Both of you can't have it both ways. Either 'inertial and gravitational mass' would mean they interact gravitationally with each other. Or they wouldn't because they have no 'inertial gravitational mass'.

I can't speak for OnlyMe, but I can tell you that photons have no inertial mass, nor is inertial mass required in order for something to gravitationally attract or be attracted. If photons couldn't attract things gravitationally, then a photon arcing around a star would violate momentum conservation.
 
I can't speak for OnlyMe, but I can tell you that photons have no inertial mass, nor is inertial mass required in order for something to gravitationally attract or be attracted. If photons couldn't attract things gravitationally, then a photon arcing around a star would violate momentum conservation.

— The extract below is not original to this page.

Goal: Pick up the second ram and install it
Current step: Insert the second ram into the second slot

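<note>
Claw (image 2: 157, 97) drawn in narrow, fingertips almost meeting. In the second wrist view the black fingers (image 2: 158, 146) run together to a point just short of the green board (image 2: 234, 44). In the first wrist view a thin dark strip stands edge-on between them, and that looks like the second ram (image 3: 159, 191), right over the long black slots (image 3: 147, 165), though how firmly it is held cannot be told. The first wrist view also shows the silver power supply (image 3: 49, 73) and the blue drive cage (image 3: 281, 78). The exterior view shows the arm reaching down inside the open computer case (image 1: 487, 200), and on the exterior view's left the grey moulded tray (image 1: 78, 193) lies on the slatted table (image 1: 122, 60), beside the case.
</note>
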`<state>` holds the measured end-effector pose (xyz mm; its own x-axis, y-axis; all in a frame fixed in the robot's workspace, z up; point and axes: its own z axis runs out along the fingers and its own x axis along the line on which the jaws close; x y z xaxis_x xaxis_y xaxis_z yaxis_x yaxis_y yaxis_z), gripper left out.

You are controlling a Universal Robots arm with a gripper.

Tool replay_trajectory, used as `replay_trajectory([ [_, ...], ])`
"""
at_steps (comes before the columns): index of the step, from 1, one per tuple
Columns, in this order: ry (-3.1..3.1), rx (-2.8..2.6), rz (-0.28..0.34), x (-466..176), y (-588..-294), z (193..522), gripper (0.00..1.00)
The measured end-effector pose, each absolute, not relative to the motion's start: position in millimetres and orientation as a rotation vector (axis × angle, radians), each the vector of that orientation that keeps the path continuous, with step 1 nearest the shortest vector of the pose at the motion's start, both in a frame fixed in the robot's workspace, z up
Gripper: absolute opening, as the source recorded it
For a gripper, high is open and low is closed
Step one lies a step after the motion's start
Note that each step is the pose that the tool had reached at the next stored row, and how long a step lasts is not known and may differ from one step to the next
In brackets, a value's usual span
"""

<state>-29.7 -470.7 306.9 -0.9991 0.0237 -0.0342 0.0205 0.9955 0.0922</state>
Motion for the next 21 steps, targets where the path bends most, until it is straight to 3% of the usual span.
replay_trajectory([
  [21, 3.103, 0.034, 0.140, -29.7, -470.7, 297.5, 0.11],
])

Thanks for your prompt clarification, CaptBork. I will catch up with OnlyMe's clarification when I return (unless he too is going to answer soon). Cheers! :)
 
Well this all comes down to the fact that matter and energy are two manifestations of the same quantity. The "mass" of an object is really just the energy it would be seen to possess in reference frames where it has zero net momentum, divided by the speed of light squared.

I agree and that is what prompted my question. It is almost a circular (it is a duality) to say that mass, motion and energy are three aspects of the same phenomenon. When this system is disturbed, things happen. Losing momentum loses energy, losing mass loses energy, losing energy loses mass, losing mass loses momentum, and 'round we go. They are just different ways of measuring.
A photon at (forced) rest has no energy and therfore no mass. It has a lot of potential, but that is a meta-physical state. The photon itself ceases to exist and spreads out into the potential field.

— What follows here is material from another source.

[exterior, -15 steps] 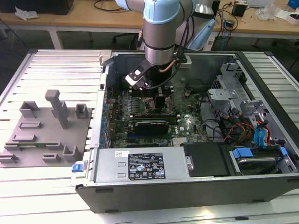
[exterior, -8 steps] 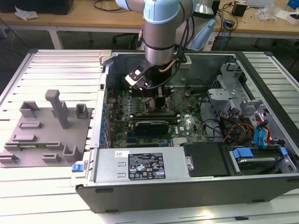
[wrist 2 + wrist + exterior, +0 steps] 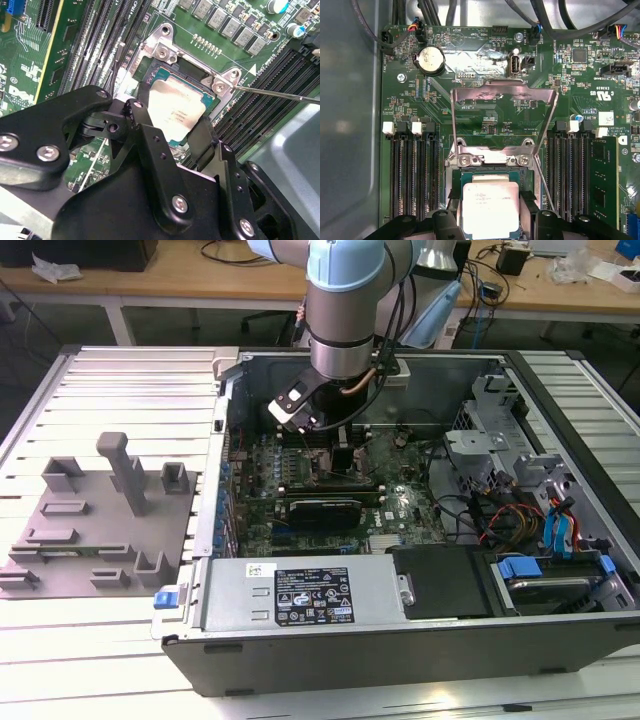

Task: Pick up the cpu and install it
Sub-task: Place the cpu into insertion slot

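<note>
Your gripper point(image 3: 342, 455) is hanging low inside the open computer case point(image 3: 400, 645) in the exterior view, poised over the motherboard point(image 3: 400, 502) near the middle of the board. A white-and-black label point(image 3: 312, 595) is sitting on the metal housing along the near edge; I am leaving its print unread. In the second wrist view the two black fingers point(image 3: 142, 102) are straddling the cpu point(image 3: 177, 112) and appear to be pressing on two opposite edges, so I am logging the tool as clamped on the chip. The cpu is lying flat and square inside the socket frame point(image 3: 162, 50), which suggests you are seating it there. The thin lever wire point(image 3: 280, 94) is standing clear to one side. In the first wrist view the load plate point(image 3: 502, 90) is folded back away from the socket, leaving the opening free for the chip. Memory slots point(image 3: 412, 175) are flanking the socket on both sides, and a coin battery point(image 3: 430, 61) is sitting beyond the plate. Faint print is showing on the cpu's lid and white lettering across the board; none is being recorded here.
</note>
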You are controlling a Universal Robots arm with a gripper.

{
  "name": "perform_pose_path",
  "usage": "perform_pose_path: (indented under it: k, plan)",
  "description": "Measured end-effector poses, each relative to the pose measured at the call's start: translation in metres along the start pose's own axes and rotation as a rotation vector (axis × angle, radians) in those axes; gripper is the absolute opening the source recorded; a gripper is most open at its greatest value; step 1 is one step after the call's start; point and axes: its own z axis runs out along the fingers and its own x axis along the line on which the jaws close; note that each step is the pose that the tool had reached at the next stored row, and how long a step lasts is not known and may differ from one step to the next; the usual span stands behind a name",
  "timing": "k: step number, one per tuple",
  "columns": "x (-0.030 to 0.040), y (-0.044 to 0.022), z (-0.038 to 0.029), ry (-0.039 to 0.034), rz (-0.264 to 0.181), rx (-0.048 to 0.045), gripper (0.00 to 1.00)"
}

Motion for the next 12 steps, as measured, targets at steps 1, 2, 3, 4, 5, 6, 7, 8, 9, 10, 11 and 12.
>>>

E = Mc^2 is a potential. It is a property of everything, but things dont' just burst into energy (unless under the right circumstance) IMHO this is why at the singularity of a BH everything is converted back to a zero state of pure potential............waiting!

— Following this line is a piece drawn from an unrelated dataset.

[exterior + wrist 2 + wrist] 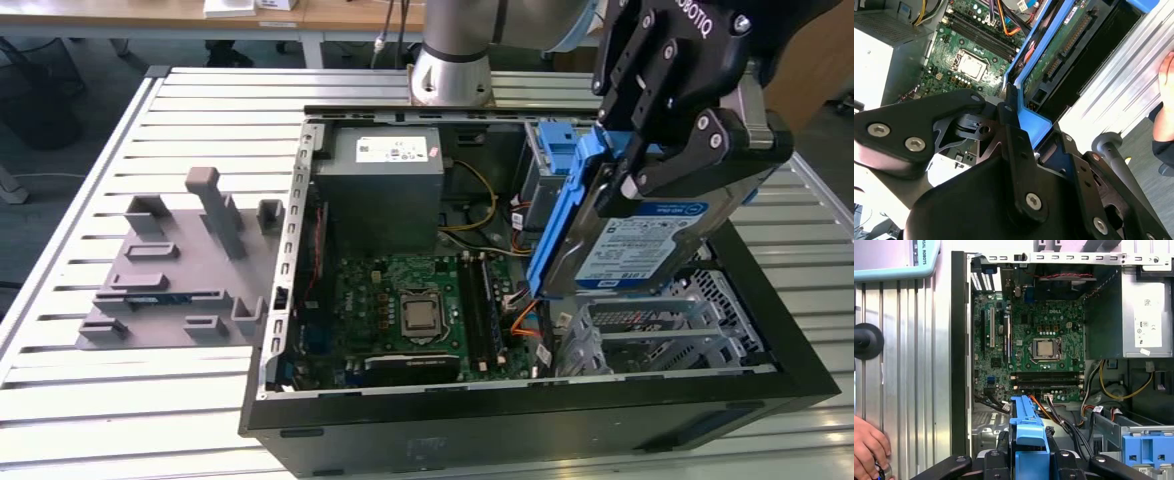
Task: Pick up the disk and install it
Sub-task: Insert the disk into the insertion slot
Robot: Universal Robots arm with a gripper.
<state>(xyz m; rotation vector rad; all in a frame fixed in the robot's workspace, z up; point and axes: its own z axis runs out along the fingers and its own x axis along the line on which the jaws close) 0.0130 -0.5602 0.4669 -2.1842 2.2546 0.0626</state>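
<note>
Overall, one gripper (pixel 663 175) and one disk (pixel 638 250) appeared in the exterior view. The gripper's two fingers (pixel 701 135) were closed on the disk from both sides, near its upper end. The disk, framed by one blue carrier (pixel 561 220), hung tilted at about 3 o'clock in that view, over the one drive cage (pixel 667 335) of the open computer case (pixel 534 425). Contact between its lower edge and the cage could not be judged. Inside the case lay one motherboard (pixel 400 290) bearing one processor socket (pixel 422 312), with one grey power supply (pixel 387 185) at 12 o'clock of the board. One grey fixture plate (pixel 160 285) sat on the slatted table (pixel 200 110) at 9 o'clock, apart from the case. One person's hand (pixel 869 452) showed over the table in the first wrist view.
</note>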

I believe it is already being proposed that 1 cubic cm of space contains an enormous amount of power. What is this black stuff that scientists talk about? Matter? Waves? Energy? Gravity? Are we at the edge of a cosmic BH unable to see forward enough in and unable to see backward far enough out?
 
That was the explicit implication from OnlyMe statement that:



Both of you can't have it both ways. Either 'inertial and gravitational mass' would mean they interact gravitationally with each other. Or they wouldn't because they have no 'inertial gravitational mass'.

Which is it about that that you two seem to agree/disagree about?

Can you two be more clear as to what you mean when you use these terms, so that there is no possibility for misunderstandings about usage/intent/terms?

Thanks.

I try to quote every post I respond to. Follow the quotes back and you will find the paper I was referring to, Light is Heavy. The authors of that paper are the "they" I was referring to and specifically their conclusions. I believe it was Farsight who provided the original link.

Read the paper then re-read my comments.
 
Because your question implies that photons keep moving (remain energetic) at SOL inside a BH. I doubt that very much.

How do you arrive at this interpretation or conclusion?

I was implying that a photon does not add to the mass of a black hole until it interacts at a quantum level.., at which time it is no longer moving!.... And is no longer a photon!

That is why I referenced, DOES THE INERTIA OF A BODY DEPEND UPON ITS ENERGY-CONTENT?, where Einstein addressed the issue, of a photon's energy adding mass to a system, though he was not talking about black holes at the time.

It is current popular consensus that photons have no rest mass, but they do convey momentum... And that a photon's energy content contributes to the total energy content of an atom when it is absorbed.., which adds to the rest mass of the atom.

I did not imply anything about a photon moving inside a black hole. In a more literal sense I was saying that photons don't contribute to an object's rest mass, as photons. Only once their energy has been incorporated at a quantum level, as in absorbed, does it contribute to the object's rest and gravitational mass. And at that point it is no longer a photon.